(The task):
As the answer, set down the lines below from the one containing "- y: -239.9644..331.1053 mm" through the one containing "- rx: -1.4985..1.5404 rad", exactly and inclusively, and no others.

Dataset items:

<<<<

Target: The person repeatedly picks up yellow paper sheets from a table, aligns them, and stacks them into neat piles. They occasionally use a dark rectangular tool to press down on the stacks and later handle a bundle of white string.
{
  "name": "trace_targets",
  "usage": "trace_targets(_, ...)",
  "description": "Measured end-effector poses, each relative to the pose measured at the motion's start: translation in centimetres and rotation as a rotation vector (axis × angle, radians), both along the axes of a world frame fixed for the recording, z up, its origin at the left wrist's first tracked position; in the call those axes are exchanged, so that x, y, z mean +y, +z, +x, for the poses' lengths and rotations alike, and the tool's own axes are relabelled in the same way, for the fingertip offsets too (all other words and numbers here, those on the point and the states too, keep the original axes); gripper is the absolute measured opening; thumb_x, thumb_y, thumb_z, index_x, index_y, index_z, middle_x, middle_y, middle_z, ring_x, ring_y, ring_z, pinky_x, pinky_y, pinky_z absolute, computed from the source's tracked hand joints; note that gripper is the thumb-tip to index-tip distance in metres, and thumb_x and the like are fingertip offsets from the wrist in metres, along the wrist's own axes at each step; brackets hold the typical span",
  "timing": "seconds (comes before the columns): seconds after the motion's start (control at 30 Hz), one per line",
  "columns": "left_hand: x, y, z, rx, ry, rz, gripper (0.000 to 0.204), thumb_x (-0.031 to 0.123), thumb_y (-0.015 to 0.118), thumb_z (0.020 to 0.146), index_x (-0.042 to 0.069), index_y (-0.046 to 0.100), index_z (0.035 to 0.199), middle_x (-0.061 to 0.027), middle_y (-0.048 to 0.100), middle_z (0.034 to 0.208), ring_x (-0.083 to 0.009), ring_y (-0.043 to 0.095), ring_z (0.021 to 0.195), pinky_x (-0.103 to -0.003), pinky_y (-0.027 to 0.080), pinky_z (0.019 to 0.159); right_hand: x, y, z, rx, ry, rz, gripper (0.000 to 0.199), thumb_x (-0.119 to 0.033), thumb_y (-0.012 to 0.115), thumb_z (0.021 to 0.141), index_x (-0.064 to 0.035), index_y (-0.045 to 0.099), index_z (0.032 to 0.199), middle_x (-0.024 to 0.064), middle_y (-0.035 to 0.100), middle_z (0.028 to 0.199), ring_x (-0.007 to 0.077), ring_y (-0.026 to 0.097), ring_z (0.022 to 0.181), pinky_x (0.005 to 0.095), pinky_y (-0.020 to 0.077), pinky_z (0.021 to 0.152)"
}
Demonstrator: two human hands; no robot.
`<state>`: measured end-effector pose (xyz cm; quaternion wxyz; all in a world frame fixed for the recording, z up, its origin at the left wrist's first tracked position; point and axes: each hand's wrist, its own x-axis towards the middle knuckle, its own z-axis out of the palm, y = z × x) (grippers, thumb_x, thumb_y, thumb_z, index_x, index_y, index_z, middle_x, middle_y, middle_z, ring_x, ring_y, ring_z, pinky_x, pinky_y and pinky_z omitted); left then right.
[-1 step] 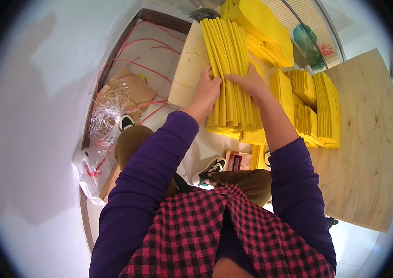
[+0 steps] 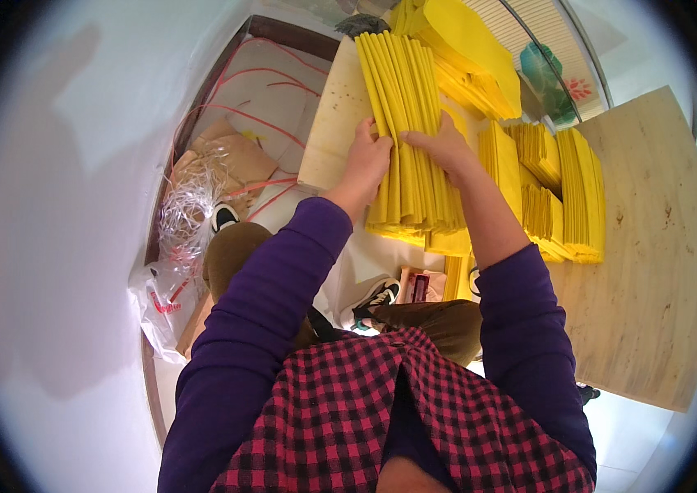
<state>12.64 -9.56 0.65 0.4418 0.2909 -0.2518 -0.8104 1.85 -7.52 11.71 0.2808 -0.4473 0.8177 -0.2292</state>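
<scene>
A bundle of yellow folded sheets, perhaps cloth or soft paper, stands on edge on a pale wooden board. My left hand closes on the bundle's left side, its fingertips hidden against the folds. From the right, my right hand grips the same bundle, with the thumb lying across its top folds and the other fingers out of sight behind it. More yellow sheets lie under the bundle's near end. Right beside it are further yellow stacks, and a larger yellow pile lies behind.
A wooden panel fills the right side. On the floor at left are a tangle of clear strips, red strapping, brown paper and a white plastic bag. A teal object stands at the back right.
</scene>
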Motion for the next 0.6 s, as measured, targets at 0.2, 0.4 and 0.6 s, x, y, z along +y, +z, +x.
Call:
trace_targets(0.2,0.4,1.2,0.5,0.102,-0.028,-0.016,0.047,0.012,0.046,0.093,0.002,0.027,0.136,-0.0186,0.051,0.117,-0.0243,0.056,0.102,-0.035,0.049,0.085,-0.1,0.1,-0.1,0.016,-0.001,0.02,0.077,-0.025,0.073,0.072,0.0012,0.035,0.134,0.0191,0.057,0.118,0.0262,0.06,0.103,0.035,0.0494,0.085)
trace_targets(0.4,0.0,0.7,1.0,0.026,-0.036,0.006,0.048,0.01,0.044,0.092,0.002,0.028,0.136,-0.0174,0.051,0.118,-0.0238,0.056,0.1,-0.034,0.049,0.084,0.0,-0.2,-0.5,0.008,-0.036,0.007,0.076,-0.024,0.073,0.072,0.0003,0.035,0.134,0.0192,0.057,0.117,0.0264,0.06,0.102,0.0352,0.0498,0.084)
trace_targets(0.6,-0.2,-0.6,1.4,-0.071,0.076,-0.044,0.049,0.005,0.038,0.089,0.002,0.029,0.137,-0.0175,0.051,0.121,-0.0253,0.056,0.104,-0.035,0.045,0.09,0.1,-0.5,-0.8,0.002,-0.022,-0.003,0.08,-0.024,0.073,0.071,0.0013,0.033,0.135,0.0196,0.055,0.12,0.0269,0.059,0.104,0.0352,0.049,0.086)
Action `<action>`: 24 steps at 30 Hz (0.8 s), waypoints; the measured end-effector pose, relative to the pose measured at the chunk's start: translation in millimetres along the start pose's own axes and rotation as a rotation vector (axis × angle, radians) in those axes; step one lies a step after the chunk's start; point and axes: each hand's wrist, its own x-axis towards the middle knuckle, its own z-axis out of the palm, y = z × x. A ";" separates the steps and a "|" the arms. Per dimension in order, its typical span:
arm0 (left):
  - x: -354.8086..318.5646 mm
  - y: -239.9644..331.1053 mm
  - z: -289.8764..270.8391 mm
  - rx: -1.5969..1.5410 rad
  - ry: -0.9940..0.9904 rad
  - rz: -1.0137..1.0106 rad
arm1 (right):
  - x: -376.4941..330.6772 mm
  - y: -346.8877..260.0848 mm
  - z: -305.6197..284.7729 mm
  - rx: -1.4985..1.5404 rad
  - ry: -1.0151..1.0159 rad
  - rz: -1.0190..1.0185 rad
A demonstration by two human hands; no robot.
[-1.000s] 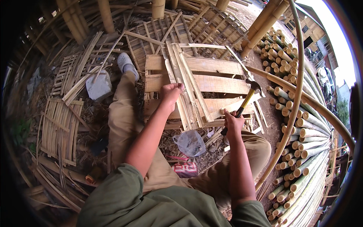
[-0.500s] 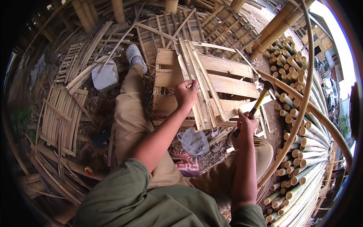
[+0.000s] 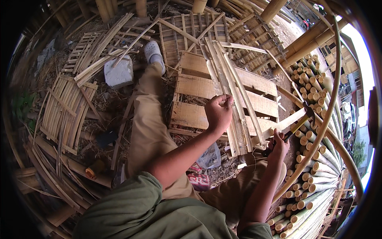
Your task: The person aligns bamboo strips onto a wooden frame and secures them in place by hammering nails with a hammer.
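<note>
My left hand (image 3: 220,114) is closed, thumb and fingertips pinched together over the split bamboo strips (image 3: 240,119); anything between the fingertips is too small to make out. Those long, pale strips lie lengthwise across a slatted wooden pallet (image 3: 195,85), their near ends sticking out past its edge. To the right, my right hand (image 3: 277,145) is wrapped around the yellow and black handle of a hammer (image 3: 299,124). The hammer's dark head is raised to the right of the strips, apart from them.
Stacked bamboo poles (image 3: 314,175) fill the right side, with a curved pole (image 3: 324,119) arching in front. A white block (image 3: 118,72) and slatted bamboo panels (image 3: 67,113) lie at the left. More lattice panels (image 3: 191,32) stand behind the pallet. A clear plastic bag (image 3: 209,157) lies near my legs.
The view has shifted, so most things appear farther right and lower. The hammer has swung slightly outward to the right in my right hand. My left hand stays pinched over the strips.
</note>
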 end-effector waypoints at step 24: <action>25.4 -44.7 -31.3 -0.144 0.368 -0.109 | 94.8 40.5 131.0 -0.454 -0.445 0.056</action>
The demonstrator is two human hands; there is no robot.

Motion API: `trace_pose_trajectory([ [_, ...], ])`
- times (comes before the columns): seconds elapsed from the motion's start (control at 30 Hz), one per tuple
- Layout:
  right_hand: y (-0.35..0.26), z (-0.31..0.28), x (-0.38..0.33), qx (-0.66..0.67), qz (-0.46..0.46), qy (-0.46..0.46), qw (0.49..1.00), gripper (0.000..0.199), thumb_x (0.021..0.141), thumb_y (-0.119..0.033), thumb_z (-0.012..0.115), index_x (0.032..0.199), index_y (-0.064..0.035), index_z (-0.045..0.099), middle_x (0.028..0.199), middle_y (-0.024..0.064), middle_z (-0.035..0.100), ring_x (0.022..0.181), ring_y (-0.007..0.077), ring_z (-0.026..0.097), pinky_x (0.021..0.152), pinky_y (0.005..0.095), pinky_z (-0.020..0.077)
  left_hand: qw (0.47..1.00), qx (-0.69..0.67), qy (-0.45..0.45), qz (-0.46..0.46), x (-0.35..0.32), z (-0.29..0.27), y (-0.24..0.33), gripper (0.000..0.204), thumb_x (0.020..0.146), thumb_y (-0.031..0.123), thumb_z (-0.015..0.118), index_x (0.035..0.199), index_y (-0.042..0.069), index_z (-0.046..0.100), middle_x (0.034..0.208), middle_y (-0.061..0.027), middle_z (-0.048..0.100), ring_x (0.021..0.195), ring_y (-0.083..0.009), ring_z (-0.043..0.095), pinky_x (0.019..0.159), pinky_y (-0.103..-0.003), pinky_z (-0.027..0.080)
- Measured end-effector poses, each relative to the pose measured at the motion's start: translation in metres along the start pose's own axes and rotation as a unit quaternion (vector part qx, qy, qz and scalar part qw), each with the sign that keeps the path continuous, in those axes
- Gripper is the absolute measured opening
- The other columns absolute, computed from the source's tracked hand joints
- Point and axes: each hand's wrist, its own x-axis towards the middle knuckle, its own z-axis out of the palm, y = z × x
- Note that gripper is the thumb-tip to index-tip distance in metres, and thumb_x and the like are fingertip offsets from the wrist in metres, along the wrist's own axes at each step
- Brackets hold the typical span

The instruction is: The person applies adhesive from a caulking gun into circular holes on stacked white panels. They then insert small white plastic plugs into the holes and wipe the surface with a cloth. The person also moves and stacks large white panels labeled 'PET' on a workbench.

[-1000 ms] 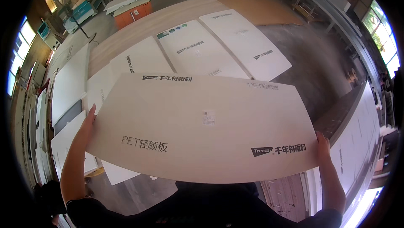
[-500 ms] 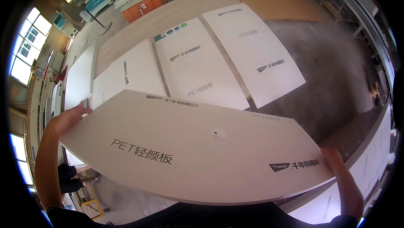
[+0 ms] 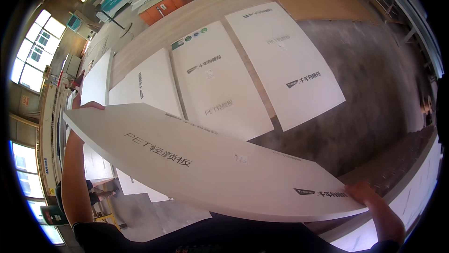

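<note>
At the far left a row of bright windows (image 3: 28,64) lights a workshop, and just inside them the left hand (image 3: 86,106) grips the upper left corner of a large white panel (image 3: 206,169), fingers curled over its edge. The forearm runs straight down toward the lower rim of the view, so the arm is stretched wide, which a sheet this long seems to demand. The panel spans nearly the whole view and is carried in the air, tilted, its left end higher and farther out and its right end lower and closer; dark lettering is printed on its face, too much a matter of labels to dwell on. Holding it at opposite ends probably keeps it from sagging or swinging. Beyond it, well apart, a long wooden table (image 3: 206,12) carries three more white sheets (image 3: 220,82) laid flat side by side, spread out rather than stacked, so each face is exposed. Further sheets (image 3: 140,187) lie below the carried panel at the left. To the right is bare grey concrete floor (image 3: 374,89), with a brown board (image 3: 313,0) at the top. At the lower right the right hand (image 3: 362,192) clasps the panel's near right corner, thumb side on top.
</note>
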Motion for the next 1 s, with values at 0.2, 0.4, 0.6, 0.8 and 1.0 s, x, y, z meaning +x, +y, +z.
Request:
trace_pose_trajectory([
  [0.2, -0.013, 0.006, 0.013, -0.062, -0.040, -0.058, 0.996, 0.069, 0.084, -0.063, 0.049, 0.112, -0.0018, 0.067, 0.111, 0.0232, 0.065, 0.110, 0.0340, 0.061, 0.097, 0.0365, 0.0438, 0.994, -0.039, 0.078, -0.070, 0.063, 0.029, 0.080, 0.070, 0.100, 0.039, 0.035, 0.152, 0.015, -0.005, 0.081, -0.0126, 0.063, 0.072, -0.0230, 0.063, 0.071, -0.037, 0.052],
  [0.4, -0.031, 0.020, 0.055, -0.029, -0.027, -0.141, 0.989, 0.072, 0.082, -0.067, 0.051, 0.110, -0.0030, 0.069, 0.111, 0.0222, 0.066, 0.110, 0.0302, 0.062, 0.092, 0.0374, 0.0478, 0.997, -0.010, 0.067, -0.035, 0.160, 0.052, 0.107, 0.081, 0.088, 0.073, 0.027, 0.067, 0.003, 0.061, 0.082, -0.0130, 0.063, 0.078, -0.0254, 0.061, 0.078, -0.039, 0.048],
  [0.6, -0.060, 0.015, 0.117, 0.137, 0.035, -0.346, 0.927, 0.054, 0.090, -0.055, 0.050, 0.102, -0.0058, 0.069, 0.096, 0.0147, 0.068, 0.090, 0.0248, 0.067, 0.071, 0.0373, 0.0552, 0.962, 0.045, 0.261, -0.062, 0.281, 0.104, 0.145, 0.092, 0.081, 0.083, 0.012, 0.116, 0.014, 0.061, 0.103, -0.0101, 0.067, 0.098, -0.0268, 0.064, 0.090, -0.051, 0.043],
  [0.8, -0.099, 0.034, 0.150, 0.222, -0.011, -0.348, 0.911, 0.053, 0.091, -0.054, 0.050, 0.103, -0.0056, 0.068, 0.096, 0.0145, 0.068, 0.089, 0.0250, 0.067, 0.070, 0.0372, 0.0553, 0.968, 0.120, 0.222, 0.006, 0.404, 0.161, 0.160, 0.092, 0.086, 0.077, 0.010, 0.133, 0.009, 0.051, 0.128, -0.0174, 0.055, 0.121, -0.0340, 0.049, 0.104, -0.048, 0.031],
  [1.0, -0.134, 0.065, 0.177, 0.346, -0.037, -0.315, 0.883, 0.052, 0.091, -0.052, 0.050, 0.104, -0.0055, 0.067, 0.096, 0.0144, 0.068, 0.089, 0.0252, 0.067, 0.069, 0.0371, 0.0553, 0.930, 0.215, 0.283, 0.093, 0.524, 0.218, 0.130, 0.088, 0.092, 0.069, 0.008, 0.139, 0.004, 0.044, 0.140, -0.0228, 0.045, 0.135, -0.0388, 0.035, 0.115, -0.043, 0.020],
])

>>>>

(Task output):
  - y: -239.9644..331.1053 mm
  - z: -289.8764..270.8391 mm
  - rx: -1.5969..1.5410 rad
  - ry: -0.9940..0.9904 rad
  - rz: -1.0137..1.0106 rad
arm1 (right):
  - x: -376.4941..330.6772 mm
  - y: -346.8877..260.0848 mm
  - z: -305.6197..284.7729 mm
  - rx: -1.4985..1.5404 rad

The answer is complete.